(Collection entries)
####################

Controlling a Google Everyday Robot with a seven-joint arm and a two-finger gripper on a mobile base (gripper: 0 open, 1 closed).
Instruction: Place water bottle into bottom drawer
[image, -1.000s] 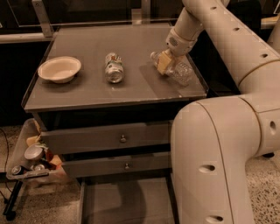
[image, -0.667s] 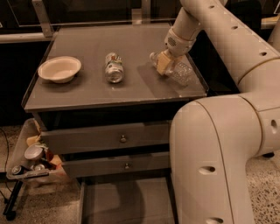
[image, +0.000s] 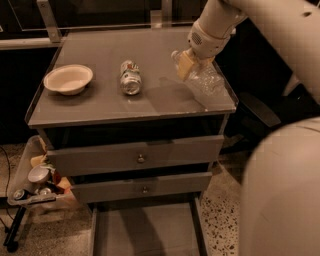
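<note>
The water bottle (image: 206, 82), clear and crinkled, lies tilted at the right edge of the cabinet top (image: 100, 102), its cap end pointing up-left. My gripper (image: 189, 61) comes down from the upper right and its yellowish fingers (image: 184, 64) are closed around the bottle's neck end. The bottom drawer (image: 145, 230) is pulled out below the cabinet front, a wide shallow grey tray with low side walls, and nothing shows inside it.
A metal can (image: 130, 77) lies on its side mid-top, and a pale bowl (image: 68, 79) sits at the left. Two upper drawers with small knobs (image: 141, 159) are closed. A cluttered bin (image: 37, 180) stands at the left. My pale body (image: 285, 195) fills the lower right.
The gripper and bottle stay at about the same spot on the right of the top. My body now shows further right in view, uncovering more of the drawer fronts.
</note>
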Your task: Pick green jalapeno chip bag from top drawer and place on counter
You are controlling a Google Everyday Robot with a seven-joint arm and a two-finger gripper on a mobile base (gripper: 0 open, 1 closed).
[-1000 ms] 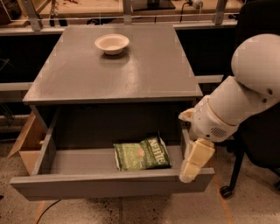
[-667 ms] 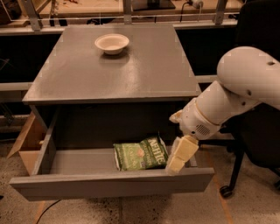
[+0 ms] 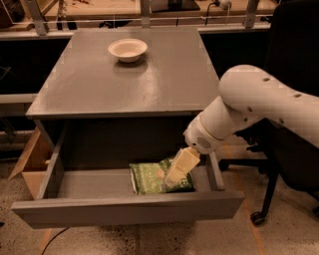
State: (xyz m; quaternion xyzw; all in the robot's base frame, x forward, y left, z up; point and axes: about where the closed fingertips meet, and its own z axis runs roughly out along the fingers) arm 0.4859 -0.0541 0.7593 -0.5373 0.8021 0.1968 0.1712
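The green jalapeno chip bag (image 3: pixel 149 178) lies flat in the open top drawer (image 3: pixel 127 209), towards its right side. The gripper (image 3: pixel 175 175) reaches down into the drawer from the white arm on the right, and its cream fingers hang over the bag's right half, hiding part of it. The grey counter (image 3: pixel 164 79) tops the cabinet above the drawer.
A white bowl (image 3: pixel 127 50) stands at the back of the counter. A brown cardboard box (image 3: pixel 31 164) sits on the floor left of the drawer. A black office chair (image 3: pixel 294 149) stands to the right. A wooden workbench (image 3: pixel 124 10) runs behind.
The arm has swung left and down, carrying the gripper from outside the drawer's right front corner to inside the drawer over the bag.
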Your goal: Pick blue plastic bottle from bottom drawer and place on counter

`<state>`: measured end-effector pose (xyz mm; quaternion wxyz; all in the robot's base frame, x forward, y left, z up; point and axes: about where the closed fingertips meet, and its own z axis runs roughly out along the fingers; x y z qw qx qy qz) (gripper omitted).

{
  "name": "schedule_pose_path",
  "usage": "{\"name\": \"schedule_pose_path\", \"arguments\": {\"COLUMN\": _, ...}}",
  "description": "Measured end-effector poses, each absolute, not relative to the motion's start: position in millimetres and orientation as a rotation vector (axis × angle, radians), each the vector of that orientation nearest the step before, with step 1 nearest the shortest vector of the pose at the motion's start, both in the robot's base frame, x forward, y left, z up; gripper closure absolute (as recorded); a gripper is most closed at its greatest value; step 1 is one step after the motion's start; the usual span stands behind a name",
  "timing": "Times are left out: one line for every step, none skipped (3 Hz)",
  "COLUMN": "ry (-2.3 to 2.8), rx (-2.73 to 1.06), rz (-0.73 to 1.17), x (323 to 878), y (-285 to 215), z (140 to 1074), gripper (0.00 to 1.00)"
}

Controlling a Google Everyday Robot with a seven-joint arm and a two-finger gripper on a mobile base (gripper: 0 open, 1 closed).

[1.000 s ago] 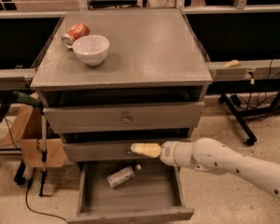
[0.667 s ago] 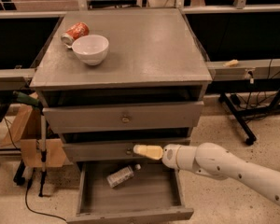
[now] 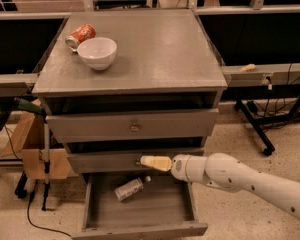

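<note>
**one bottle lying in the open bottom drawer, end effector above it**

one small pale bluish clear plastic bottle [image 3: 129,189] lies on its side on the floor of the bottom drawer [image 3: 160,206]. this is the lowest of three grey wooden drawers and it is pulled well out. the bottle sits left of the drawer's middle, towards the back. its long axis runs diagonally from front left to back right, and the white cap points to the back right corner.

one cream-coloured end effector [image 3: 143,161] on one white arm [image 3: 240,176] reaches in from the right. it hangs in front of the middle drawer [image 3: 100,161], above the bottle and apart from it, with its tip pointing left. i cannot tell whether it is clenched or released.

near the back left corner of the flat grey surface [image 3: 160,54] stands one white bowl [image 3: 97,52]. just behind it, one orange-red soda can [image 3: 80,35] lies on its side.
</note>
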<state>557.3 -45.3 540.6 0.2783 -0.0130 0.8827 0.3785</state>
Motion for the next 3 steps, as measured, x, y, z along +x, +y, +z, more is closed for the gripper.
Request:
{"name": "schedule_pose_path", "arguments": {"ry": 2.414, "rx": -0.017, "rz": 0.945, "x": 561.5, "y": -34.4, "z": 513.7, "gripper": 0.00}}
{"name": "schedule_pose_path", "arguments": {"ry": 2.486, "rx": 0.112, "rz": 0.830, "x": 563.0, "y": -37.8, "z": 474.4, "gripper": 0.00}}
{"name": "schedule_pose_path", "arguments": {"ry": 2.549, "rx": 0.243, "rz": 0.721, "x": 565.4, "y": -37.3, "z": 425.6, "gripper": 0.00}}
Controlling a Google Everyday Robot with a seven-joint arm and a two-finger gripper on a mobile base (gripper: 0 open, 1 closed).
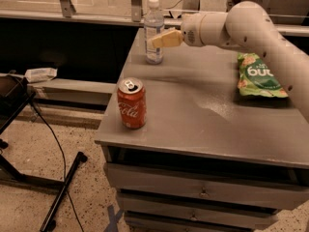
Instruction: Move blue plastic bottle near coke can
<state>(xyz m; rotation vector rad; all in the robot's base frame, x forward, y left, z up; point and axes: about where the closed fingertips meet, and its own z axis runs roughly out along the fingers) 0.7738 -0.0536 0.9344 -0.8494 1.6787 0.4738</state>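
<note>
The blue plastic bottle [153,18], clear with a white cap, stands upright at the far left corner of the grey table [193,115]. The coke can [131,104] stands upright near the table's front left edge, well apart from the bottle. My gripper [158,39], tan-tipped on a white arm reaching in from the right, is at the bottle's mid-height. It overlaps the bottle's right side. The bottle rests on the table.
A green chip bag [258,76] lies at the table's right side. The table has drawers below its front edge. A black stand and cable [63,178] are on the floor to the left. A glass railing runs behind the table.
</note>
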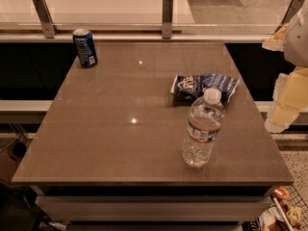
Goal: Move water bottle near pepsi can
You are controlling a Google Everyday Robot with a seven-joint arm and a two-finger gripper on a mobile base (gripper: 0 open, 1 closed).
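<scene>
— Where do we find the water bottle (203, 129)?

— We see it standing upright on the brown table (110, 124), in the near right part of the top, close to the front edge. Its white cap is on, and a narrow label band runs round its middle.

— And the pepsi can (85, 47)?

— We find it at the far left corner of the same table, upright, its silver top facing up. The two are well apart, on a diagonal across the tabletop, with bare surface between them.

— Does anything lie near the bottle?

— Yes, we note a blue and white snack bag (204, 86) lying flat just behind the bottle, toward the far right. From here the bottle's cap overlaps the bag's near edge, so we cannot say whether they touch.

— Where is the gripper (285, 107)?

— We see it at the right edge of the view, pale yellow and white, out beyond the table's right side and raised above the tabletop. It is apart from the bottle and holds nothing that we can make out. Whether the claw is spread or pressed together, we cannot tell.

— What stands behind the table?

— We see a low glass barrier with metal posts (167, 16) along the far edge, just behind the can.
</scene>
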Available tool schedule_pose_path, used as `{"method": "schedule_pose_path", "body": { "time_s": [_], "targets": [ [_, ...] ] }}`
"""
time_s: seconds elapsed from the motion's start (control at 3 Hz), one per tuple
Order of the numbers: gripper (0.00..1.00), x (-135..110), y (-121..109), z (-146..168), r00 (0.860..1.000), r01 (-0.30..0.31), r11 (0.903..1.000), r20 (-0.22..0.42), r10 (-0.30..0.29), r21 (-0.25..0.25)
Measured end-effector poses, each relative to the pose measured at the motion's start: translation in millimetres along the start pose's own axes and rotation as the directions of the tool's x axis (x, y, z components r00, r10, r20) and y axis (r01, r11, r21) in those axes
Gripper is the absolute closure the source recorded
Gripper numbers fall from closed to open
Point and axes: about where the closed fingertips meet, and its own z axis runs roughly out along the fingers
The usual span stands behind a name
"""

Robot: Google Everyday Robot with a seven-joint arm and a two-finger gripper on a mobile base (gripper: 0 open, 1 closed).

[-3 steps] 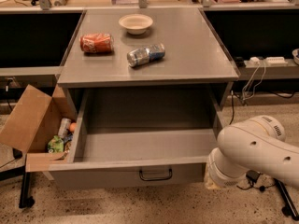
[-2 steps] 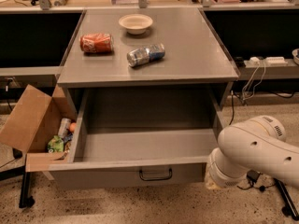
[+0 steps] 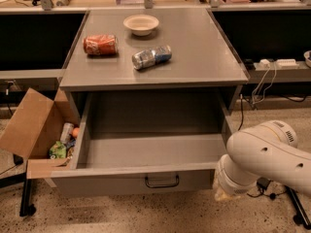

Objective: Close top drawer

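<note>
Over speckled floor [image 3: 146, 218], open top drawer [image 3: 146, 152], claw [image 3: 222, 193] beside it

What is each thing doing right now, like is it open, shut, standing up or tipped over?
top drawer: open, pulled out.
red can: lying on its side.
silver and blue can: lying on its side.
bowl: upright.
cardboard box: open, tilted, things inside.
gripper: low by the drawer's front right corner, mostly hidden by the arm.
</note>
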Motion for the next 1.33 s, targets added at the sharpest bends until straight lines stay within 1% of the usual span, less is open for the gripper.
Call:
{"method": "schedule_pose_path", "body": {
  "time_s": [0.33,0.67,1.0,1.33],
  "targets": [
    [0.04,0,0,0,1.000,0.000,1.0000,0.000,0.000,0.000],
    [0.00,0,0,0,1.000,0.000,1.0000,0.000,0.000,0.000],
    [0.00,0,0,0,1.000,0.000,1.0000,0.000,0.000,0.000],
    [0.26,10,-31,-6,1.000,0.022,0.9983,-0.004,-0.022,0.054]
  ]
}}
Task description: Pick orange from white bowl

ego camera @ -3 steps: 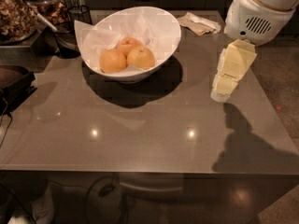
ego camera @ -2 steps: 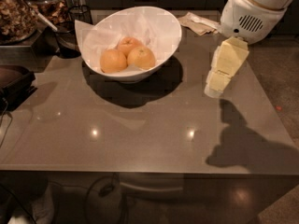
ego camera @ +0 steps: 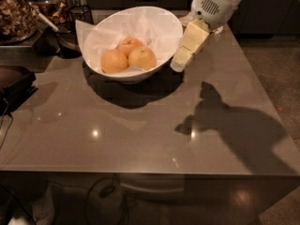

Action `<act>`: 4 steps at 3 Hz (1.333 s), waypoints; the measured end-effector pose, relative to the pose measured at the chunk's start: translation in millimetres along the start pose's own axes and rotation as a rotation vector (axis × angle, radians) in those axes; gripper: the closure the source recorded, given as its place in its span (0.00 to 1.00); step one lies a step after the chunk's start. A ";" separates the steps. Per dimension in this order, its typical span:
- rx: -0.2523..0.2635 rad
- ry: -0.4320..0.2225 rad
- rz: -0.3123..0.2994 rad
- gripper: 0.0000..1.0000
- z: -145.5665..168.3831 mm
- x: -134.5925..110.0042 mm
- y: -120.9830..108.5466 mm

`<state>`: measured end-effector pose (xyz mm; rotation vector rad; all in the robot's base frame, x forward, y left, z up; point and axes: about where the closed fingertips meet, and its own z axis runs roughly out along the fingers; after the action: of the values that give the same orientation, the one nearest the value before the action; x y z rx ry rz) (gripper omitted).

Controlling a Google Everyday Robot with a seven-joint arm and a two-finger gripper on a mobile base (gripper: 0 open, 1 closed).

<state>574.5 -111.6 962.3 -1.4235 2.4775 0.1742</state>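
a large, glossy white bowl [ego camera: 174,26] with a slanted rim, lined with crumpled white paper [ego camera: 90,32], sits toward the back of a smooth grey tabletop [ego camera: 140,139]. in it lie three round, pale yellow-orange oranges, bunched together and touching: one front left [ego camera: 114,61], one front right [ego camera: 142,57], one behind them [ego camera: 130,44]. the cream-coloured two-finger gripper [ego camera: 178,65] hangs outside the bowl, just beside its right wall, tilted down and to the left under the rounded white arm housing [ego camera: 215,3]. that wall stands between it and the fruit. whether it is released or clenched i cannot tell. its dark shadow [ego camera: 239,125] falls on the table to the right. at far left stand one dark glass jar [ego camera: 16,13] of brownish pieces and one flat black object [ego camera: 14,86].
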 end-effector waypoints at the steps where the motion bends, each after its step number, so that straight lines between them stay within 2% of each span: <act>1: 0.014 -0.024 -0.001 0.00 -0.6 -8.2 -3.5; 2: 0.014 -0.060 -0.015 0.00 0.8 -16.7 -6.1; 3: -0.020 -0.096 -0.044 0.00 7.3 -51.9 -2.5; 4: -0.045 -0.078 -0.090 0.00 21.0 -86.4 6.6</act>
<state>613.7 -31.7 967.7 -1.5129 2.3558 0.2633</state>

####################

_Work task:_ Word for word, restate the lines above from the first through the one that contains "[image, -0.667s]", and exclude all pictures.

_Response area:_
Controlling a Google Everyday Robot with a seven-joint arm and a two-finger gripper on a mobile base (gripper: 0 open, 1 closed).
Instruction: Place water bottle into bottom drawer
[image, -1.000s] 
[image, -0.667s] 

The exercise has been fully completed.